The two main courses I teach at the master’s level are the following:

Cities: Emerging Issues and Challenges: This course aims to familiarise students with the intellectual landscape of contemporary debates around cities and urban issues. It has an introductory aspect, and covers a wide range of themes and concepts in contemporary urban studies. However, this is an advanced level course, so we do not limit ourselves to introductory definitions, but critically explore urban dynamics and ways of thinking about them.
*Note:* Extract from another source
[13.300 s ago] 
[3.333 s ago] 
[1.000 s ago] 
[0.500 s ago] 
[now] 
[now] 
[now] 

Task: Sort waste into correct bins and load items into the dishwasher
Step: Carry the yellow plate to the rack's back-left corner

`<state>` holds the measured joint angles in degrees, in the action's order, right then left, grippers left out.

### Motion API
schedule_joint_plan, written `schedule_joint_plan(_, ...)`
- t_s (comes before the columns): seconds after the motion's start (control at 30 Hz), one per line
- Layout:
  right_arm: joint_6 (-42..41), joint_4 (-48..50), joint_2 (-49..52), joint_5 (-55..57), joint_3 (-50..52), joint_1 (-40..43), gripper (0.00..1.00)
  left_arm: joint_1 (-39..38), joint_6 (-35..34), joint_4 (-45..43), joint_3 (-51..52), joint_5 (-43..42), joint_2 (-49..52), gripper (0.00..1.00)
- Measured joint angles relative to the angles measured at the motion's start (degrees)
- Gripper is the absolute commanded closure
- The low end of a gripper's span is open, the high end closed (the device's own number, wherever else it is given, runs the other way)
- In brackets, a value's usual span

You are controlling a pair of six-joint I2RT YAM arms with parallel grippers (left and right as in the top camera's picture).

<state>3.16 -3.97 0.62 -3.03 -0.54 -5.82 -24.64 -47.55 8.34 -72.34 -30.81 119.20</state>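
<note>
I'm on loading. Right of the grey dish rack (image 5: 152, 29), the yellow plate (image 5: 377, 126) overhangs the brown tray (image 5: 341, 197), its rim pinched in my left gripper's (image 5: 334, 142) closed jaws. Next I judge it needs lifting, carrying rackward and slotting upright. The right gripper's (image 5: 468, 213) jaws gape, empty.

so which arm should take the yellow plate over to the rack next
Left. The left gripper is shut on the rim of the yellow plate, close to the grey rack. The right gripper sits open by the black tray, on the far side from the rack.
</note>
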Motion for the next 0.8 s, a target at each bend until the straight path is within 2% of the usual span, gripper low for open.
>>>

The focus of this course is not on urbanism as profession, but on urban studies as a field of critical inquiry and research in order to provide the essential intellectual tools for those aspiring to be reflexive practitioners rather than unquestioning technocrats. Here is the course programme:

Introduction to the course

Part I: Cities in the World

The city – then and now

The ‘urban age’ and its discontents

The political economy of urbanisation

Part II: Worlds within Cities

Cities of difference

Espresso bars, food banks, and urban informality

Natural disasters and cities

Urban commons and the right to the city

Part III: Disrupted Cities

Cities and war

Rebel cities

 

Public space: This course is in French and has a cumbersome title which I inherited and cannot change for the moment. But it is a course on public space, conceptually questioning its meanings, and empirically documenting its different uses and functions. The course also involves a blog fed by students, which includes images of public spaces and short commentaries. The sessions are organised as follows:

Introduction

Vision

Exclusion

Seduction

Privatisation

Appropriation

Transgression

Militarisation

Occupation

Insurrection

 

I also teach two undergraduate modules, one on urban theories, and the other on cities in fiction, which is quite fun to teach.

I really enjoy the PhD modules I teach. One of them is on writing. It is not a technical writing course, but one that aims to change the way PhD students see writing. It is a module particularly useful for PhD students who are stuck and can no longer write, or who suffer from having to write, or who are waiting for inspiration (which seems to have long forgotten them). So we usually start by debunking some myths about inspiration and the so-called writer’s block, and try to see if we can approach writing in a different – less painful – way.

The other module is on publishing in English, and builds on my own experience of writing and editing. This module is aimed at familiarising students with the expectations of Anglophone journals, and to help them advance in a concrete publishing project, preferably an article.